Into the Nearness of Distance  
Multimedia Installation  
Dimensions variable

2014

The exhibition, Into the Nearness of Distance, was conceived of as a game between the participating artists (Summer Lee, Karen Ficke, and Adam Hathaway) as a means to explore the manifold difficulties of understanding and connecting with one’s cultural heritage and history.  The game that was devised is modeled after the parlor game Exquisite Corpse, where in a series of participants must create a work only knowing the end of the previous work.  This game was chosen because of its functional similarity to the manner in which one generation must build an understanding of all history, but must do so with only the input from one or two generations before it. 


For this exhibition, and image was chosen from the family records of Summer Lee without Lee’s knowledge of the image chosen.  This image was presented to Karen Ficke, who then made a short video as a means of representing the referenced image.  Ficke’s video was then presented to Adam Hathaway as a reference for his own video, but he was never presented with the original image from Lee’s family records. Likewise, Hathaway’s video was presented to Lee without any of the previous reference material.   Each video was then projected into the space on its own screen, and the viewers are presented with them in the order they flowed from the original reference image.

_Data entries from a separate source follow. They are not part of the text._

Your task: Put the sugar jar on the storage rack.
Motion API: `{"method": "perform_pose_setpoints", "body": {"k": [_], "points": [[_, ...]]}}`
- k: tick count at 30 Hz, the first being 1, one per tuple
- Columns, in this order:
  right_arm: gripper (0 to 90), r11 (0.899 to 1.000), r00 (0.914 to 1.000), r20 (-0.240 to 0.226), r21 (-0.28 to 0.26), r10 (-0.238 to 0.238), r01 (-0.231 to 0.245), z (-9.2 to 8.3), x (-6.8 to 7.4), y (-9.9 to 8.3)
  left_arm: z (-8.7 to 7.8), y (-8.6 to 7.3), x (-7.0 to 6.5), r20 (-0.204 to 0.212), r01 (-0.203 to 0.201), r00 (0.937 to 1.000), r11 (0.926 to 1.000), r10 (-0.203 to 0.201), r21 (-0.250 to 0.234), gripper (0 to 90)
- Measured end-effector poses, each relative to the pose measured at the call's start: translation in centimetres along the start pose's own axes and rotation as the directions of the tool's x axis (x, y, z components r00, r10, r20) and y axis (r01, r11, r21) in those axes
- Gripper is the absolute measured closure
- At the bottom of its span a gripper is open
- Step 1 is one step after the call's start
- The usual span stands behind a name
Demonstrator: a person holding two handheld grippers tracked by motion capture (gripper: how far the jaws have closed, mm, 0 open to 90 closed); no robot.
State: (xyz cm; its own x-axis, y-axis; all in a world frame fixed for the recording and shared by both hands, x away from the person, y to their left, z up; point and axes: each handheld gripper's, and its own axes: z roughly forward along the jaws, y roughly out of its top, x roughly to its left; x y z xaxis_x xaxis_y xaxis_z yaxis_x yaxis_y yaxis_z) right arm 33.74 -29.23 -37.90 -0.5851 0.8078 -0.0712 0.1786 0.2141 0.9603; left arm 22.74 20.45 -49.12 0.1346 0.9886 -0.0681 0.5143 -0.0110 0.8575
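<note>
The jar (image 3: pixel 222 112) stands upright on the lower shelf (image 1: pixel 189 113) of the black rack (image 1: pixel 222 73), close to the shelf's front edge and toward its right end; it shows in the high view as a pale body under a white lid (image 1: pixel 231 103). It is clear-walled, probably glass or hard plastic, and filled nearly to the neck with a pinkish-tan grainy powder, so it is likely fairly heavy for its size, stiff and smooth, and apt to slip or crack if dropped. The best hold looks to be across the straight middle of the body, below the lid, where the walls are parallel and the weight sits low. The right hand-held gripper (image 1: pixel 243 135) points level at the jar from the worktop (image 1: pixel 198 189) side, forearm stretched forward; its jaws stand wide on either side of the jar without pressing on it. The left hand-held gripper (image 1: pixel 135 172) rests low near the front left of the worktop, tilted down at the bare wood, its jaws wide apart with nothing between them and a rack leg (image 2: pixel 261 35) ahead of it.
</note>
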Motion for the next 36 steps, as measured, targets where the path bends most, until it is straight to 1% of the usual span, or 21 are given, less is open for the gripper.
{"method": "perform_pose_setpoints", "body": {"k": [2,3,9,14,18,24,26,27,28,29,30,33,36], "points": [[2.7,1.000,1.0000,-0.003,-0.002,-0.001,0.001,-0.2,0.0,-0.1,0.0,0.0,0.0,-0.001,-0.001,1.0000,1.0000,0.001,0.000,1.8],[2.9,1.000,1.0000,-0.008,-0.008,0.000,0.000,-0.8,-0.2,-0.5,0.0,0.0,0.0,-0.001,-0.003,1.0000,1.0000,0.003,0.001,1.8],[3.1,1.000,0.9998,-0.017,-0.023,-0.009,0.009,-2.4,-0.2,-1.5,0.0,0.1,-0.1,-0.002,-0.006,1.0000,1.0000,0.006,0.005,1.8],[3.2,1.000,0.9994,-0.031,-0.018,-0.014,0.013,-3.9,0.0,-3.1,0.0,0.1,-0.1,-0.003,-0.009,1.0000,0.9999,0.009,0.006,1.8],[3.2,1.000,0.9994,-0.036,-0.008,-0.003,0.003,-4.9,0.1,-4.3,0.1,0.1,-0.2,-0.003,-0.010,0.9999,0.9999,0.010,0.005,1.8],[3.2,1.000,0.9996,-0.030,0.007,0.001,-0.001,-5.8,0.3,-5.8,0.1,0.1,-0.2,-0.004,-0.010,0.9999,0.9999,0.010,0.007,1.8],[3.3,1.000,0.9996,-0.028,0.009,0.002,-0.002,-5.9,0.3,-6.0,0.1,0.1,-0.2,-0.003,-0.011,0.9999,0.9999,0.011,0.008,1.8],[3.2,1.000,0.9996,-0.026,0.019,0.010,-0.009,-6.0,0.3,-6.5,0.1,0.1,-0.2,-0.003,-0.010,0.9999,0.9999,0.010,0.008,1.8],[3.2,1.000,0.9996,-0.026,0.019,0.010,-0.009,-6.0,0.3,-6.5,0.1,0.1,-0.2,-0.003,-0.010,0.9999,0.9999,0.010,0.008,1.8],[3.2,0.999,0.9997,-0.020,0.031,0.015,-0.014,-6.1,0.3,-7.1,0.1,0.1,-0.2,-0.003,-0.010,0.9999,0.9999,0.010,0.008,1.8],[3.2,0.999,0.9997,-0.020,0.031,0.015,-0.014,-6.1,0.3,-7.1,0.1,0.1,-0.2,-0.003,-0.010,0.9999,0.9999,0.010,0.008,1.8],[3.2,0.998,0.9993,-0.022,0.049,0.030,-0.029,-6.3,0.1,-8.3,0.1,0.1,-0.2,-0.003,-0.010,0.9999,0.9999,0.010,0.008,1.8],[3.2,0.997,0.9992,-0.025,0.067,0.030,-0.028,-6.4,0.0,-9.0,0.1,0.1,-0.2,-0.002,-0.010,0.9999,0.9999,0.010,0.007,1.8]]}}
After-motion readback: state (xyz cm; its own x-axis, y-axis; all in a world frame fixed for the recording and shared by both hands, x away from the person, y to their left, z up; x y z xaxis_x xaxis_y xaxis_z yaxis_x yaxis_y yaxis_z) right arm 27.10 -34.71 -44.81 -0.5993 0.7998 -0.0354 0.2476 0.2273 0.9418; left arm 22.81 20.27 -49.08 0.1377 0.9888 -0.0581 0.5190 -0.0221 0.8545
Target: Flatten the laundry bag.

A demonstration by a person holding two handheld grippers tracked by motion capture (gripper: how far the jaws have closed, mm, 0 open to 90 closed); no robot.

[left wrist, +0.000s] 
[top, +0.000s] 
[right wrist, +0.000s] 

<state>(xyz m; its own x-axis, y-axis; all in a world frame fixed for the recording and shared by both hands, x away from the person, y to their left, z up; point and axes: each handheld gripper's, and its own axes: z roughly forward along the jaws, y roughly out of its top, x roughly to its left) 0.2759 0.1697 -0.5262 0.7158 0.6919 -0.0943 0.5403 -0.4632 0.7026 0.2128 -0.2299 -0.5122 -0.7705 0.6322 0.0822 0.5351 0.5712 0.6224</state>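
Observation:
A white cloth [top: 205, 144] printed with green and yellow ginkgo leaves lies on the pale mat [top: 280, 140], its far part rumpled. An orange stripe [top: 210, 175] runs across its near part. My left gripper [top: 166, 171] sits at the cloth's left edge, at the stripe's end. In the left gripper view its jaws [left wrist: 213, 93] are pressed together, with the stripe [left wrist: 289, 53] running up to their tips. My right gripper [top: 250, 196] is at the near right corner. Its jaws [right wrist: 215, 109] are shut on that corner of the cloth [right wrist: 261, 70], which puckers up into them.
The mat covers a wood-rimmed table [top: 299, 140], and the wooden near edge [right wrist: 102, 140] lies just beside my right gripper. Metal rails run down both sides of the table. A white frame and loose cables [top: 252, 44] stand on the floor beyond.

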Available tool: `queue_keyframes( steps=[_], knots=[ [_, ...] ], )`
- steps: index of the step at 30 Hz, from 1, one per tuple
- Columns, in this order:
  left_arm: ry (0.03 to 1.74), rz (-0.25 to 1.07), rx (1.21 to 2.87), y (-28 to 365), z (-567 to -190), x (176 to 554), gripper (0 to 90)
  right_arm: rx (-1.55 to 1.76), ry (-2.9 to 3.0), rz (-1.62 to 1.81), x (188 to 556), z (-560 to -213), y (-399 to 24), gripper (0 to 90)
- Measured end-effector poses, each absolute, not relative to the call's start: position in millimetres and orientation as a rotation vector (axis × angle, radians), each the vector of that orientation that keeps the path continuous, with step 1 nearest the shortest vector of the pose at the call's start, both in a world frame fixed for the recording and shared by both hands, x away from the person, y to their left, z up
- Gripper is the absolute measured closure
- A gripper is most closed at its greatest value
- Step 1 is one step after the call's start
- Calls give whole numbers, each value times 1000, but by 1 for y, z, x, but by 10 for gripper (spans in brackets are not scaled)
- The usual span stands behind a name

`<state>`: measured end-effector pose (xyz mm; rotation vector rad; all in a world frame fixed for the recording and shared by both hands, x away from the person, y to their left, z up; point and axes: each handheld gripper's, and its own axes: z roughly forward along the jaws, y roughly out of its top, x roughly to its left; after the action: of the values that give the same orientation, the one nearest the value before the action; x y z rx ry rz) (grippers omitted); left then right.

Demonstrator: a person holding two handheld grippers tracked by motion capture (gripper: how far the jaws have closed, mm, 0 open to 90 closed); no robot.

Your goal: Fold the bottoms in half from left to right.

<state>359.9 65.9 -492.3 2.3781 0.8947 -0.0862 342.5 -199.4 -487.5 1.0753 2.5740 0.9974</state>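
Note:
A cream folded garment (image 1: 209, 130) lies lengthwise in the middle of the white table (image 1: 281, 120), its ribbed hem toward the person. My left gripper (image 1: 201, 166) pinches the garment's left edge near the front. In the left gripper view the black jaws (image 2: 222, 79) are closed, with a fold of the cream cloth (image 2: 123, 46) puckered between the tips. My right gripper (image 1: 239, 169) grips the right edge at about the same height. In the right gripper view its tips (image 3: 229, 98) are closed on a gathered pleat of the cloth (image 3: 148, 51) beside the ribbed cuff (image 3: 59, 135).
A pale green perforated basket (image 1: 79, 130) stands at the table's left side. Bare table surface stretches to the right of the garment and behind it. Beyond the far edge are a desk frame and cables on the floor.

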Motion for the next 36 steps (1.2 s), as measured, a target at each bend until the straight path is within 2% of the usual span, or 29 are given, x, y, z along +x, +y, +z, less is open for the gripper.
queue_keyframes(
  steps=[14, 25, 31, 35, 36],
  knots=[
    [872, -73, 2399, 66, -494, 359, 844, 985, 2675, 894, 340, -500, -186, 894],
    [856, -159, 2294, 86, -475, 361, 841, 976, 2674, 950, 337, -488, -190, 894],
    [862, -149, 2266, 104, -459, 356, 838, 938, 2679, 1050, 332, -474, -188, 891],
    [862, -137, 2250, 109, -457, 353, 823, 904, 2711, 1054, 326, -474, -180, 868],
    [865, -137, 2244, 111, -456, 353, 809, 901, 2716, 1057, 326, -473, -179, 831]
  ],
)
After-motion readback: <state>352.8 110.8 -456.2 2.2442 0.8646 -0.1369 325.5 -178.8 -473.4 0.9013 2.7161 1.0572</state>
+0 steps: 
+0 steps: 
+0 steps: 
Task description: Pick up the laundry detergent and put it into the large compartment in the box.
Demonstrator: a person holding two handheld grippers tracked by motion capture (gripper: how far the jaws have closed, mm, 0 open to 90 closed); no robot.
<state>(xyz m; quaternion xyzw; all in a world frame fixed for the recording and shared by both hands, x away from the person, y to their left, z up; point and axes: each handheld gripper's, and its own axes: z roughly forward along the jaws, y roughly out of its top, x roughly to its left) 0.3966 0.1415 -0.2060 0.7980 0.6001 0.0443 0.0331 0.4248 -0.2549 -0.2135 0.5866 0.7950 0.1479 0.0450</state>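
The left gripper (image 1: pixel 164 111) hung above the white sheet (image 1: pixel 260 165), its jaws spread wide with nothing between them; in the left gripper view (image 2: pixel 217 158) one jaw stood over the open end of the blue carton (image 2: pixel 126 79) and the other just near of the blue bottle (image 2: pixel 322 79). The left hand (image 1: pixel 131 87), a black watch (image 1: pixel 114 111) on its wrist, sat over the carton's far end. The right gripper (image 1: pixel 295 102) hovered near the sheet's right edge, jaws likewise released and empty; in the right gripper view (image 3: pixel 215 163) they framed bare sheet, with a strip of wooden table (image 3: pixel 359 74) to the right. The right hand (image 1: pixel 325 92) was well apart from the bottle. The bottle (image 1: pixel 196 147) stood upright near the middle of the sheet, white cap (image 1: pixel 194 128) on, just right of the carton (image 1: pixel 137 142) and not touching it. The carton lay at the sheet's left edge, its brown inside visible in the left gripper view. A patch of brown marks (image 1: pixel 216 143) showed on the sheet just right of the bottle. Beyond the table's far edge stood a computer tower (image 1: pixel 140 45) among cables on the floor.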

The experience of viewing these images is complicated by the addition of lamps which viewers are invited to take with them to view the works.  The gallery space is completely darkened to present the videos, but the videos have also been darkened so that they can only be perceived in the unoccupied gallery’s total darkness.  When a viewer enters the space with the lantern brightly lit, this illumination washes out the video from the screen, leaving only a white space, with a white screen, and disembodied sounds.  It is up to the viewer to understand that they must turn off their lamp and sacrifice their vision of the space in order to view the videos.  This relationship with the light of the lamp takes on another aspect as viewers finish watching the videos and come to the final work exhibited in the gallery space.


At the far end of the gallery, past the three videos, is a large photograph.  The photograph is all but impossible to see by the dim light of the video projections, but can be viewed comfortably in the bright lamp light.  The photograph is of the original reference image that was chosen from Lee’s family records; it is Lee’s grandmother’s United States certificate of naturalization.  This is not a normal photograph, however.  This particular print is an unfixed photograph, which means that it continues to develop in the presence of light.  The lamp light used to view this image is also slowly washing it from existence.  The more it is viewed, the faster it will disappear.


Together, these works create a powerful message about the drive to understand the past, and about the inherent paradox we encounter when we search for truth.